Mr. Broidy, a multimillionaire venture capitalist, hired a cybersecurity firm, Ankura Consulting, to find out who hacked him. It determined that the intrusion came from virtual private network servers in the U.S. and overseas “that were previously reported to be favored by criminal actors.”
The first email-ignited story appeared March 1, 2018, in The Wall Street Journal. The Journal used emails and documents provided by the “Qatari Enterprise.” The story told of a Broidy plan to earn millions of dollars by persuading the Department of Justice to drop an investigation of a corrupt Malaysian official.
After the story appeared, Mr. Muzin messaged Mr. Allaham, “He’s finished.”
The “Qatari Enterprise” had a ripe target.
Mr. Broidy, who during the Trump presidency was deputy finance chairman for the Republican National Committee, found himself under investigation by the Mueller team for conduct described in his hacked emails.
In October 2020, he pleaded guilty to violating the Foreign Agents Registration Act by failing to register with the Justice Department as an agent for a Malaysian who paid him millions of dollars. The Justice Department said Mr. Broidy used his Trump connections to try unsuccessfully to end an investigation into the Malaysian who stole millions from the country’s sovereign wealth fund.

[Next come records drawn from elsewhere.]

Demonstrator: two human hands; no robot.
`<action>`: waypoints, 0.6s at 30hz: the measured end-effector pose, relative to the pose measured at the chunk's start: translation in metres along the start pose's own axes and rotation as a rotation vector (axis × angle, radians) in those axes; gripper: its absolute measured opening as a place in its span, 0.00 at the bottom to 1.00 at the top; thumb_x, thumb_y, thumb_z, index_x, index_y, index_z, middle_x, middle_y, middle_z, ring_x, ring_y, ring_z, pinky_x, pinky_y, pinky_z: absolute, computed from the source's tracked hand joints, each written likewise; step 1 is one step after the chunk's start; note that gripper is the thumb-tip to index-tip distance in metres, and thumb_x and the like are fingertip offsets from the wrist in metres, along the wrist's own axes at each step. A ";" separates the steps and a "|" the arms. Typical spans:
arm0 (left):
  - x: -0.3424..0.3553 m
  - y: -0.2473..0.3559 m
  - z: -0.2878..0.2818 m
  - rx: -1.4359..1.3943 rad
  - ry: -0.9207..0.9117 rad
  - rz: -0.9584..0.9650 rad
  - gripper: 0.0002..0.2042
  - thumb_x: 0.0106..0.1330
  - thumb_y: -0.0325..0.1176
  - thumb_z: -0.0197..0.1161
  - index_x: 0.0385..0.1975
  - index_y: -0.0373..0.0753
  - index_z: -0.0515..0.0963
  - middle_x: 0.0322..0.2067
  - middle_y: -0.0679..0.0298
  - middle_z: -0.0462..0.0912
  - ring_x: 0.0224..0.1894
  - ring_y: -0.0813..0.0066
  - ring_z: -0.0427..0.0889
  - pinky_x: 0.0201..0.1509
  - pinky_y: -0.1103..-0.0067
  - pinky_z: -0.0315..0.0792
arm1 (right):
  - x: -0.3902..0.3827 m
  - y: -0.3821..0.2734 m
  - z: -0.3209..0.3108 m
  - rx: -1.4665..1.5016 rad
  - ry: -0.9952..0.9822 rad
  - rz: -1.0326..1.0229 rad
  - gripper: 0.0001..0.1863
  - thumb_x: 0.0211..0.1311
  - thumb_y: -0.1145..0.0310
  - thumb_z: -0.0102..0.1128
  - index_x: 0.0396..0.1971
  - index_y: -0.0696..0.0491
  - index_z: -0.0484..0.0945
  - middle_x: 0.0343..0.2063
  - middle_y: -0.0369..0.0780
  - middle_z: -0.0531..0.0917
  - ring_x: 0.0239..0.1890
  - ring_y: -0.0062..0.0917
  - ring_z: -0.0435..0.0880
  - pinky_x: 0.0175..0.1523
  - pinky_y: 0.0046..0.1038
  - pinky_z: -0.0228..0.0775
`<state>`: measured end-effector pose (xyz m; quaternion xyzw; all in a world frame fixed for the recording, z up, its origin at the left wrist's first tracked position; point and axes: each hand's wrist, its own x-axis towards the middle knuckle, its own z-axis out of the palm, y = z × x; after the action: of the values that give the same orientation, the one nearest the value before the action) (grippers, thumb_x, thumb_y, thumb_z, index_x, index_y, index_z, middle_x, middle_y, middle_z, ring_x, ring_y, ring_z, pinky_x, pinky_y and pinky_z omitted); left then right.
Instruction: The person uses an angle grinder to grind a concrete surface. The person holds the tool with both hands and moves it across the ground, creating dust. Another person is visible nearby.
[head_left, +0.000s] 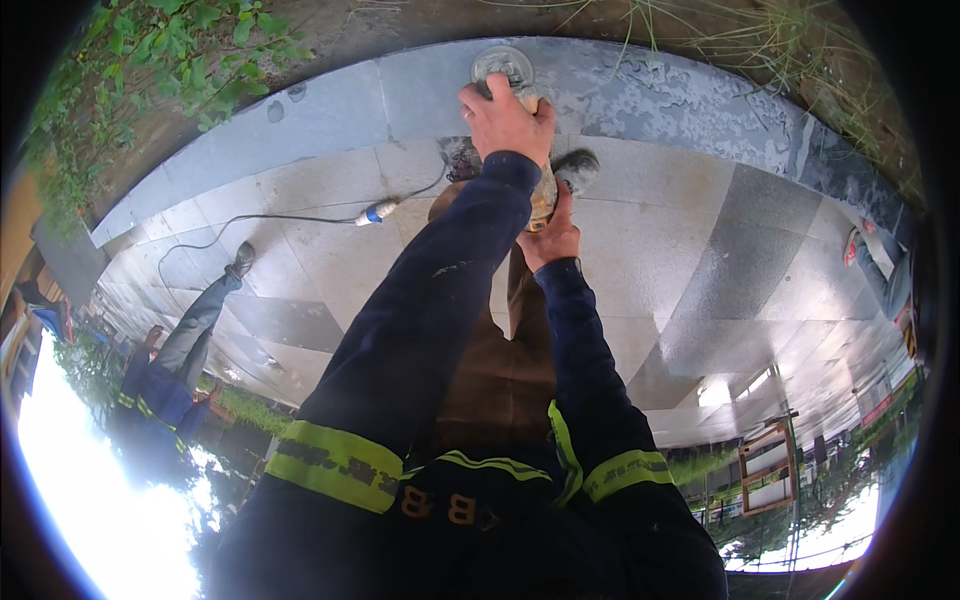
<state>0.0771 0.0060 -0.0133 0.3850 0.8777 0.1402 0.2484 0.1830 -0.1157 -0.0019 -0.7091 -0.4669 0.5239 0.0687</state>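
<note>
A dusty, yellowish angle grinder (542, 206) with a round disc (520, 66) at its far end rests on a grey stone kerb (330, 105). My left hand (508, 122) is closed over the front of the tool, fingers close behind the disc. Nearer to me, my right hand (556, 238) wraps round the rear of the body, its thumb along the side. The left forearm hides part of the tool's middle. To the right of the disc, the kerb is covered in pale, patchy wet residue (680, 92).
A dark cable (270, 216) with a blue-and-white plug connector (377, 212) crosses the paving (330, 260) on the left. One person (175, 370) stands at left; another person's leg (880, 275) shows at far right. Leafy plants (180, 60) and grass (750, 40) border the kerb.
</note>
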 end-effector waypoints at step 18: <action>0.002 0.001 -0.003 0.046 -0.013 -0.008 0.26 0.52 0.38 0.71 0.45 0.36 0.62 0.48 0.41 0.62 0.48 0.34 0.71 0.46 0.54 0.74 | -0.004 -0.014 -0.004 0.035 -0.093 0.220 0.46 0.45 0.65 0.71 0.66 0.44 0.56 0.51 0.48 0.79 0.53 0.47 0.79 0.56 0.39 0.73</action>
<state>0.0744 0.0079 -0.0109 0.3879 0.8807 0.1167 0.2457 0.1780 -0.1090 0.0112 -0.7295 -0.3797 0.5688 0.0015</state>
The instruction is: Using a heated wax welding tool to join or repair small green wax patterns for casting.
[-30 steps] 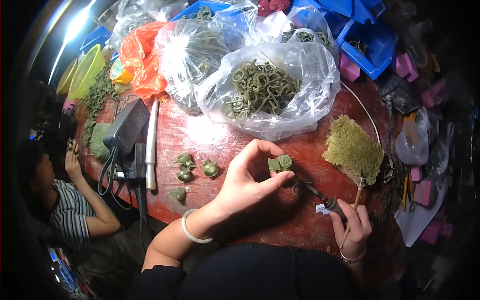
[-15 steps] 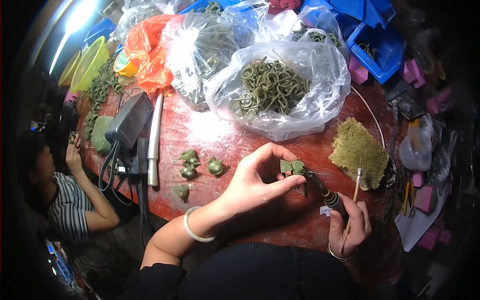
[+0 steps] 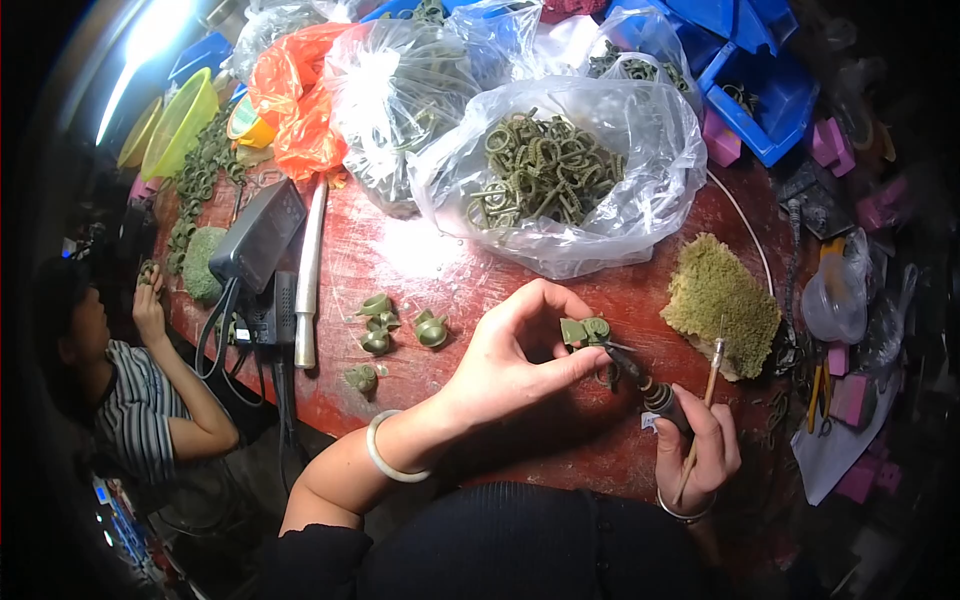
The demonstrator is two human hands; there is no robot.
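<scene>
My left hand (image 3: 522, 352) pinches a small green wax-like ring piece (image 3: 586, 331) between thumb and fingers, above the table. In my right hand (image 3: 702, 446) is a dark-handled heated pen (image 3: 661, 399), its thin metal tip at or very close to the green piece; exact contact is too small to tell. The same hand also keeps a slim wooden-handled tool (image 3: 712, 376) between its fingers, its metal end upward. Left of my left hand, several loose green pieces (image 3: 431, 329) lie on the red table (image 3: 470, 300).
A clear plastic bag (image 3: 650, 215) full of green rings lies open ahead. A green-dusted sponge (image 3: 722, 305) is at right. Toward the left are a grey power box (image 3: 260, 235), a tapered metal rod (image 3: 310, 280) and a seated person (image 3: 140, 400). Blue bins (image 3: 765, 110) stand far right.
The green piece has turned slightly in my left fingers, and the pen's tip has shifted a little against it. Both grips stay the same; the whole view has moved slightly.
</scene>
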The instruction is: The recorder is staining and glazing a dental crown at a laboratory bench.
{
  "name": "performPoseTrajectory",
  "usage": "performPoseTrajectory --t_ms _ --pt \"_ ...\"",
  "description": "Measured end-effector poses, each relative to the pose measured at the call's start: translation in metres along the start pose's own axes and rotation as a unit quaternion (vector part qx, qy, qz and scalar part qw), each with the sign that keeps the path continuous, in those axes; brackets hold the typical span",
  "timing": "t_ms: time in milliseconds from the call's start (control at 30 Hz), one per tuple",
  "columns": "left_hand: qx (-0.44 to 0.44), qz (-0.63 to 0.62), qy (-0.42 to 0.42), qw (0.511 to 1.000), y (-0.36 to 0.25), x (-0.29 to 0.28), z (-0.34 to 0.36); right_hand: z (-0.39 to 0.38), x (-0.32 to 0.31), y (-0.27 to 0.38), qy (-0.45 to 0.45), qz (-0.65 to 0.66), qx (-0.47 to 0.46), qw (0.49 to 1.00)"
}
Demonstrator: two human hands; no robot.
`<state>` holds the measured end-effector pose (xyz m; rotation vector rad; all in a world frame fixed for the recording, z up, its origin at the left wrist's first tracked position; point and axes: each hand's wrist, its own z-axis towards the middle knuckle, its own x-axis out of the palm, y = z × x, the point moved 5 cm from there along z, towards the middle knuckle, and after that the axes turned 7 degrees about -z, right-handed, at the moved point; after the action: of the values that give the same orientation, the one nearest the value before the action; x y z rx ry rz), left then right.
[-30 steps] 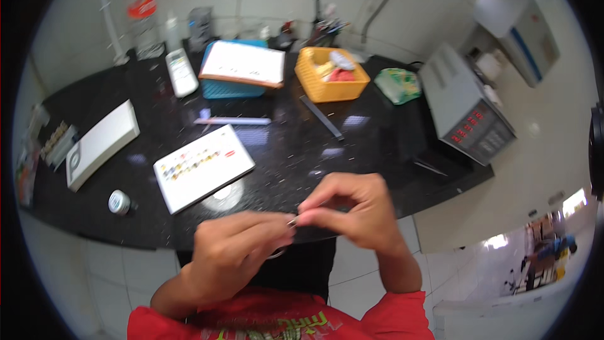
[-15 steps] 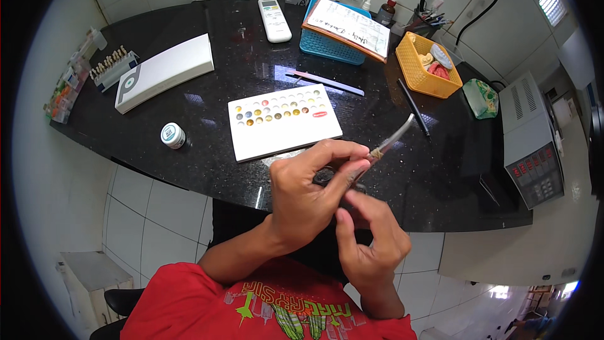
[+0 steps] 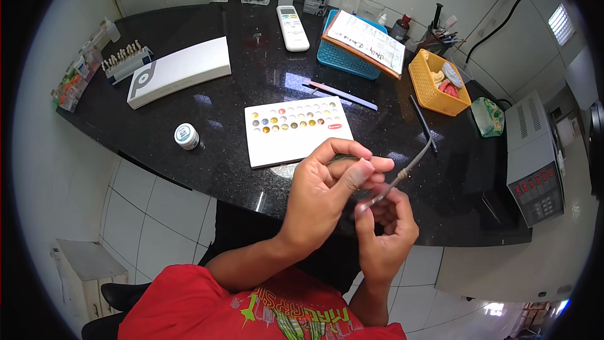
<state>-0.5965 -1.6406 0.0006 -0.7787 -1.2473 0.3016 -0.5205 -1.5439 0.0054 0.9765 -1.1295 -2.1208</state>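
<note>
In front of me, over the near edge of the desk, my right hand (image 3: 389,230) pinches the lower end of a slender curved tool (image 3: 414,161). It has a greyish, translucent far end and a tan band around its middle, and slants up to the right. My left hand (image 3: 327,186) is beside it, thumb and fingers drawn together. A thin dark edge shows between those fingers; what it belongs to is hidden. Just beyond my left hand lies a white palette (image 3: 283,146) with rows of round wells in yellow, brown, grey and white.
Left of the palette stands a small white jar (image 3: 187,136); farther back are a white box (image 3: 180,74) and a tooth shade guide (image 3: 126,63). Pens (image 3: 343,95), a remote control (image 3: 293,30), a blue basket (image 3: 346,63), a yellow basket (image 3: 438,85) and a furnace-like machine (image 3: 533,157) occupy the black desk.
My left fingers have come off the slender tool, which my right hand now holds by its lower end. The tool has shifted right and down. The view has moved slightly.
</note>
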Motion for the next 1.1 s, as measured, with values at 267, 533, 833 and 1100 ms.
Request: performPoseTrajectory --t_ms 267,533,833,1100 --pt "-0.167 -0.252 0.015 0.953 0.004 -0.005 -0.005 -0.013 -0.014 0.0 0.096 -0.099 -0.026 0.99" --pt "-0.195 -0.359 0.006 0.913 0.012 0.0 -0.008 -0.009 -0.013 0.005 0.118 -0.142 -0.091 0.979" --pt "-0.21 -0.372 -0.016 0.904 0.008 0.003 -0.011 -0.009 -0.015 0.006 0.119 -0.134 -0.095 0.979" --pt "-0.171 -0.275 -0.035 0.945 -0.009 0.0 -0.006 -0.005 -0.025 0.006 0.146 -0.155 -0.068 0.975"
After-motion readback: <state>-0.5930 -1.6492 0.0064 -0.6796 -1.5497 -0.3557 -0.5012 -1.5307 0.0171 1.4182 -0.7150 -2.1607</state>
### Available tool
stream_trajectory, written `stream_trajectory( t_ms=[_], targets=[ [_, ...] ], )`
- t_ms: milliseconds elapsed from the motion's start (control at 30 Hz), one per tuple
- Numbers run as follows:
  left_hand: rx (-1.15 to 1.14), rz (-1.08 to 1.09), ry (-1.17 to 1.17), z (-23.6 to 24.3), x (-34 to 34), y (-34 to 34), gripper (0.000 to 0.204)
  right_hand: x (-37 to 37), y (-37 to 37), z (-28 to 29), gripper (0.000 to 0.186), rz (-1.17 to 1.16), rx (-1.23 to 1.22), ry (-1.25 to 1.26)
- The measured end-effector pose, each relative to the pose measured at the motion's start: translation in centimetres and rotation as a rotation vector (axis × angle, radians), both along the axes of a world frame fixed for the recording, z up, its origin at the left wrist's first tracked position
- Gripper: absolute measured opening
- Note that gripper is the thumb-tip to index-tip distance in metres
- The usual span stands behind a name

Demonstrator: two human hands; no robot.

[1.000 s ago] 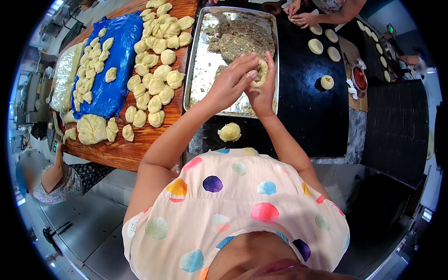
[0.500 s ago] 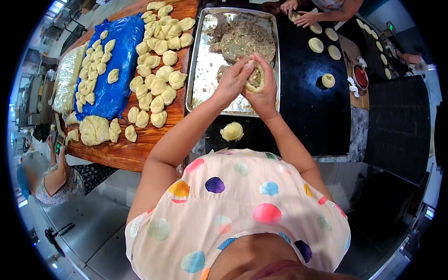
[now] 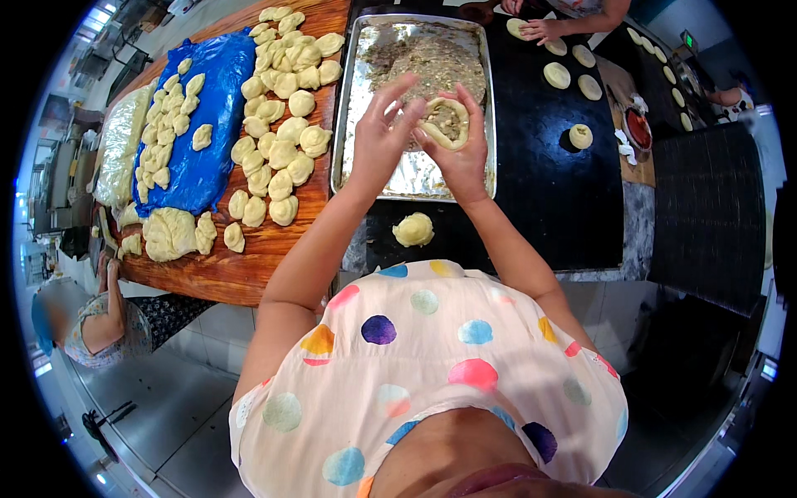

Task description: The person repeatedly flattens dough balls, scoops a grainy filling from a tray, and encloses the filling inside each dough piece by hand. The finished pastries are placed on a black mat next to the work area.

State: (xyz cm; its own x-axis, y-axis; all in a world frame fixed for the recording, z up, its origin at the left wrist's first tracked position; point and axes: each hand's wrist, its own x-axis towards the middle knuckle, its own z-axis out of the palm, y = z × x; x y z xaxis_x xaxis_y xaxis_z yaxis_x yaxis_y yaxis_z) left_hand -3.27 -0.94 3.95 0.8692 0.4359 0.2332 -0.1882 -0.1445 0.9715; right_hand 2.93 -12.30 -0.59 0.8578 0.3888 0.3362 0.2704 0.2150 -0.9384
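Over a metal tray (image 3: 342, 145), my right hand (image 3: 462, 159) cups a round piece of dough (image 3: 446, 143) filled with minced filling. Its rim stands up around the filling, which shows in the middle. My left hand (image 3: 383, 141) is beside it on the left, fingers apart and stretched, the thumb close to the dough's edge; I cannot tell whether it touches. Behind my hands, a flattened mound of chunky minced filling (image 3: 440, 62) lies in the tray. Just in front of the tray, a single dough ball (image 3: 413, 230) sits on the black surface.
Left stands a wooden table (image 3: 241, 278) with many dough pieces (image 3: 282, 155) and a blue plastic sheet (image 3: 217, 108). Right is a black worktop (image 3: 531, 207) with flattened rounds (image 3: 557, 76), a filled bun (image 3: 580, 136) and a bowl of red sauce (image 3: 638, 129). Another person's hands (image 3: 544, 31) press dough there.
My left hand has come off the dough and opened, its fingers lifting away to the left. The dough stays in my right hand, more of its filling showing. The other person's hands have shifted slightly.
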Motion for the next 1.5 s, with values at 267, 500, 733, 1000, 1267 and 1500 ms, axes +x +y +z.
stream_trajectory(
  t_ms=[267, 500, 733, 1000, 1267, 1500],
  targets=[
    [-0.521, -0.200, 0.164, -4.6, 0.6, -0.7, 0.042, -0.1, -0.8, 1.1, 0.076, 0.046, -0.269, -0.394],
    [-0.890, -0.291, 0.159, -2.9, 0.4, -0.4, 0.051, -0.9, -0.1, -0.8, 0.081, -0.006, -0.056, -0.074],
    [-0.666, -0.521, 0.387, -1.1, 0.2, -0.2, 0.063, 0.9, -2.7, 0.5, 0.086, 0.188, -0.265, -0.303],
    [-0.704, -0.546, 0.376, -2.1, -0.6, -0.5, 0.064, 1.1, -3.4, 3.1, 0.077, 0.167, -0.291, -0.543],
    [-0.771, -0.477, 0.294, -2.3, 0.3, -1.4, 0.061, 1.7, -2.5, 2.0, 0.067, 0.135, -0.251, -0.517],
    [-0.635, -0.468, 0.345, -2.3, 0.9, -1.4, 0.067, 1.3, -3.2, 2.2, 0.053, 0.065, -0.146, -0.405]
  ],
)
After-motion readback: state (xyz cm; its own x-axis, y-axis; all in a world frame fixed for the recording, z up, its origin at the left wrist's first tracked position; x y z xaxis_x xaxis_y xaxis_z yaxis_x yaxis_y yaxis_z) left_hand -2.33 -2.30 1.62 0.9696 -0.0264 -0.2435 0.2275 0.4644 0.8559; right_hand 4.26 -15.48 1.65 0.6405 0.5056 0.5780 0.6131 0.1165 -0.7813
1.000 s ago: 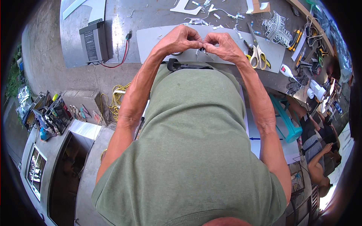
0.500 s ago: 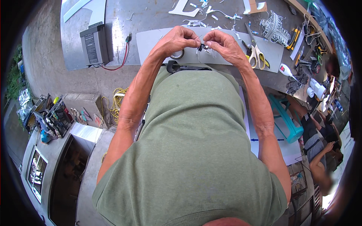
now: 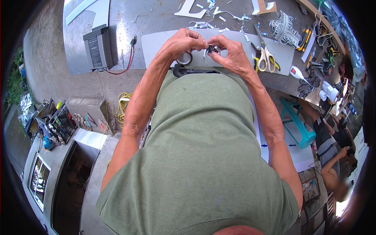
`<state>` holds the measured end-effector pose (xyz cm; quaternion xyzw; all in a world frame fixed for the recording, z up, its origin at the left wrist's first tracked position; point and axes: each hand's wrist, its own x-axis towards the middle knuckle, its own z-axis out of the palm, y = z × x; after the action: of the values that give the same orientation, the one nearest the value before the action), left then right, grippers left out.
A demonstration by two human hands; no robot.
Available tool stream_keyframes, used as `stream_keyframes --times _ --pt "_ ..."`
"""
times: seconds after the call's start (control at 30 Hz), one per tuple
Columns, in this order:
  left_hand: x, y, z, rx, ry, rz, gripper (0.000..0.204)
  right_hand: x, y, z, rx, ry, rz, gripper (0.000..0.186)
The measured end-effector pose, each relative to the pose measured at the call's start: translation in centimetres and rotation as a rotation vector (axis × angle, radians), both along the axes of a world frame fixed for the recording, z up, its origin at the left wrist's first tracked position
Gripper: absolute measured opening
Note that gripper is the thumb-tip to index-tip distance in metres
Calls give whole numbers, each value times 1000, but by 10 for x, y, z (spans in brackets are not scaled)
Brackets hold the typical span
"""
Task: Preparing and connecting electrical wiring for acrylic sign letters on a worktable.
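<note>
Both my hands meet over the near edge of a light grey sheet [image 3: 164, 45] on the metal table. Between the thumb and fingertips of my left hand [image 3: 184, 43] is the left end of a small black piece [image 3: 212, 49], which looks like tape around thin wire ends. My right hand [image 3: 234, 55] pinches the same piece from the right, its fingers curled. Small white bits hang beside the piece, too small to make out. Under my left hand lies a roll of tape [image 3: 185, 58], partly covered by the fingers.
Scissors [image 3: 267, 58] with cream handles and pliers lie right of my hands. Beyond are a coil of white LED modules [image 3: 286, 29], cut letter shapes [image 3: 190, 9] and scraps. A grey power supply box [image 3: 98, 49] stands at left. A teal stool [image 3: 299, 125] and a person are at right.
My right hand has shifted left and closed in on the black piece, its fingers more curled. My left hand has barely moved.
</note>
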<state>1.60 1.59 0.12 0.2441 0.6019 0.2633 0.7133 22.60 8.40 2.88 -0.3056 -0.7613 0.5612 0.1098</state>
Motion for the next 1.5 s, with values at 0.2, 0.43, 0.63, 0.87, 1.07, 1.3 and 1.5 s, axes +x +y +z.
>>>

On the day he left office, Mr. Trump issued a pardon.
Mr. Broidy had relinquished his GOP post after news he paid hush money to a Playboy playmate over a sexual affair.
The “Qatar Enterprise” defense: In court filings, Mr. Muniz says Mr. Broidy twice failed with similar lawsuits in California and New York. A California judge ruled that Mr. Muniz was not implicated in the hacks or the dissemination of stolen materials to the press.
One of the defenses for Mr. Howard, the PR executive, is free speech. Even if he forwarded stolen emails to the press, his lawyer argued, Mr. Howard’s “conversations with reporters on that topic are protected under the First Amendment.”
Mr. Allaham signed a $4.2 million financial settlement with Qatar in December 2018. The settlement, signed by the Qatari Embassy, states that no “Qatar party” ever instructed Mr. Allaham or another person to hack Broidy Capital Management computers.
Today, the big next question is, what is defector Allaham spilling about his work at the threshold of Qatar’s ruling family?
Mr. Allaham says Qatar’s “privilege logs” list his “numerous” WhatsApp instant messages with Ali Al-Thawadi, chief of staff to Mohammed bin Hamad Al Thani, the younger brother of the emir of Qatar.
Correction: Due to an editing error, a previous version of this column mischaracterized the nature of Mr. Broidy’s hush money payment to a former Playboy model.
• Rowan Scarborough is a columnist with The Washington Times.